*Exercise details*: If a line of the listing contains the string "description", return that line.

*Stored data*:
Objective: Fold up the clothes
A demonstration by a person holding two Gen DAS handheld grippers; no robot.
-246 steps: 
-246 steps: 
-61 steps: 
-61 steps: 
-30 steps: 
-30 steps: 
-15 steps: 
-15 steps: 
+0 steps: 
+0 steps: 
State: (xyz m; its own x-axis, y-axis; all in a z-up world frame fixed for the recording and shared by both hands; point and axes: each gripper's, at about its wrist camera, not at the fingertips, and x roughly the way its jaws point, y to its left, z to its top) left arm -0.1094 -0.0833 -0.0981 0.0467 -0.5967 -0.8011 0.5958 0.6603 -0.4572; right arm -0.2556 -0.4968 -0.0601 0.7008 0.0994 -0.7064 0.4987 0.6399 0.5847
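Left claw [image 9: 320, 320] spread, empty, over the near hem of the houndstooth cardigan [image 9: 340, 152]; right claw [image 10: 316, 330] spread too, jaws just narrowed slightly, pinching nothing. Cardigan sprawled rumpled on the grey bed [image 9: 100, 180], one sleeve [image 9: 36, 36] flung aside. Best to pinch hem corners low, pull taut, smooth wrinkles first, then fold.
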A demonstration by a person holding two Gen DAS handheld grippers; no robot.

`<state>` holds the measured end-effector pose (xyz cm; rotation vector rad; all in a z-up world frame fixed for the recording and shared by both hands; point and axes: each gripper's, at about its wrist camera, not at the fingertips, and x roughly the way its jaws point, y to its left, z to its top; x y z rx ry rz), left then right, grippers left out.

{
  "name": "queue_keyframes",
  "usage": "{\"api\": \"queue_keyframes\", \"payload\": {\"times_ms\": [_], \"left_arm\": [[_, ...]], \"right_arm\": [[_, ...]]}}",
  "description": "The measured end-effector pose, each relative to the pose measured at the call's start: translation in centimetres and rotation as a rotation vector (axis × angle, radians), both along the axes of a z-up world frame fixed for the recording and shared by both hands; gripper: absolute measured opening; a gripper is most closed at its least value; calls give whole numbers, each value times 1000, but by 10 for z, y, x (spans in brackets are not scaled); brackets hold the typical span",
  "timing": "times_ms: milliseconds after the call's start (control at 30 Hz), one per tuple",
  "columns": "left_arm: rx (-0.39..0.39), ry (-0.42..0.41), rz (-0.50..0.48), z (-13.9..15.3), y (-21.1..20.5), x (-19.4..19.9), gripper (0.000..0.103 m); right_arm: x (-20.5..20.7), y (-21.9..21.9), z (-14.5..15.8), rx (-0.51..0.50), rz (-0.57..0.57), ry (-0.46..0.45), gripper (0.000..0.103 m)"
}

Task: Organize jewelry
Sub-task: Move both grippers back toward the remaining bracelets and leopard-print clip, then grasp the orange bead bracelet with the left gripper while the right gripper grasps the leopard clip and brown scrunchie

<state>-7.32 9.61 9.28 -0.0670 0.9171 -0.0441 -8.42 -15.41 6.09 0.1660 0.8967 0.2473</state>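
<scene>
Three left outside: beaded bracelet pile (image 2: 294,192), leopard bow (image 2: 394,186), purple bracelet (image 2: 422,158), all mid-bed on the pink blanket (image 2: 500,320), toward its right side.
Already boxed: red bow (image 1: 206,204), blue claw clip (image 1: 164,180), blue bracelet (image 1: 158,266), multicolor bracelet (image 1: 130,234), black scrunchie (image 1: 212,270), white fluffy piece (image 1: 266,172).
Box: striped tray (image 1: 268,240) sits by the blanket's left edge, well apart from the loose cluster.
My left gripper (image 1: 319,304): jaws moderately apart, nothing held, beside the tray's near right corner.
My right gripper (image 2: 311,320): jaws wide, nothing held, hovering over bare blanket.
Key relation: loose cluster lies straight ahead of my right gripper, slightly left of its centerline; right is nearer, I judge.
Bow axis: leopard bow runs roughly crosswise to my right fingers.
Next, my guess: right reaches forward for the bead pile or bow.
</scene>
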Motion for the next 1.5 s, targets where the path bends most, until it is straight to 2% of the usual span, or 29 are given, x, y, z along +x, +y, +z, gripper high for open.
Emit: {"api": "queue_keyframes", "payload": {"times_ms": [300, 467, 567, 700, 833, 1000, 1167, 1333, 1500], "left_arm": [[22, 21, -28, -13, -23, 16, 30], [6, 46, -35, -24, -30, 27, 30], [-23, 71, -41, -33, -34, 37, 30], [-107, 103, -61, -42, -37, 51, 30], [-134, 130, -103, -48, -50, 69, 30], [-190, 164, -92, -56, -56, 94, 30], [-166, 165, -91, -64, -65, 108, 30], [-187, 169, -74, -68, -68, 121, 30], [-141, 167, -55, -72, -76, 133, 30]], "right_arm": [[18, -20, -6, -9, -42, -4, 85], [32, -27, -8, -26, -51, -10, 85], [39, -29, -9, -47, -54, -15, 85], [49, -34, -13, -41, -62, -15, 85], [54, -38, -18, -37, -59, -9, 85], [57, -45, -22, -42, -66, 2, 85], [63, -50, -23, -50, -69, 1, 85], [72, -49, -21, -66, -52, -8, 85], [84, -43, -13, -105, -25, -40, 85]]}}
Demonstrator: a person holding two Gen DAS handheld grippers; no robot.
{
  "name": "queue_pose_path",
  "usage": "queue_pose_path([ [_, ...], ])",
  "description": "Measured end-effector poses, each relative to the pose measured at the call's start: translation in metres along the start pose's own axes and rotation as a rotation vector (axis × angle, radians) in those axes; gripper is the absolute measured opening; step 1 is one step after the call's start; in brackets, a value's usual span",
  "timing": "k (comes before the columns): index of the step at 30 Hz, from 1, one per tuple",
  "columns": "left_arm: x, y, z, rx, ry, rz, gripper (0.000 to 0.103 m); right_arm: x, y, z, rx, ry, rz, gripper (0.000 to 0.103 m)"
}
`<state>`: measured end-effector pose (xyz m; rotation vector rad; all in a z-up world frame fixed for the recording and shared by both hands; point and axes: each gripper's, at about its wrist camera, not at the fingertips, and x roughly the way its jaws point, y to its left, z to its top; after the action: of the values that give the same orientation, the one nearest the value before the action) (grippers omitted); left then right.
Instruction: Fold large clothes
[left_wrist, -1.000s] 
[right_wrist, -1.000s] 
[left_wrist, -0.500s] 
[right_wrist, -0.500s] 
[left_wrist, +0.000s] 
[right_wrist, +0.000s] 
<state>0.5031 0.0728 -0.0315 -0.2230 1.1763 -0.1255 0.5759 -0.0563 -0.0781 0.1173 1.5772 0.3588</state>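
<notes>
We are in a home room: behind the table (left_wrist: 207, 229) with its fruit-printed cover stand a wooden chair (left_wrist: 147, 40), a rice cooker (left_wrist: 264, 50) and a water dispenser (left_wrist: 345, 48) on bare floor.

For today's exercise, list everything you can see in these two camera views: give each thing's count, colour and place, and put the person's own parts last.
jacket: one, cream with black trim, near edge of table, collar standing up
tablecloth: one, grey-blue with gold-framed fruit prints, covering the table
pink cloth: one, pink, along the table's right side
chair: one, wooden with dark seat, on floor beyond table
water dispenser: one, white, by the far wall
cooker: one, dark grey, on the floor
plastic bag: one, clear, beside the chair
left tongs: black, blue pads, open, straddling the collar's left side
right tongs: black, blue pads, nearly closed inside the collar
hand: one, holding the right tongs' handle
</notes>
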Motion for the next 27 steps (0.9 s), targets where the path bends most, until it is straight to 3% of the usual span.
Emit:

*Solution for this problem*:
  "description": "The measured end-effector pose, each relative to the pose measured at the call's start: translation in centimetres and rotation as a rotation vector (axis × angle, radians), both along the axes of a z-up world frame fixed for the recording and shared by both hands; gripper: absolute measured opening; a gripper is most closed at its least value; calls give whole numbers, each value times 1000, but by 10 for z, y, x (spans in brackets are not scaled); brackets hold the typical span",
  "description": "Measured end-effector poses, each relative to the pose measured at the call's start: translation in metres along the start pose's own axes and rotation as a rotation vector (axis × angle, radians) in those axes; gripper is the absolute measured opening; step 1 is one step after the call's start; in brackets, a value's usual span",

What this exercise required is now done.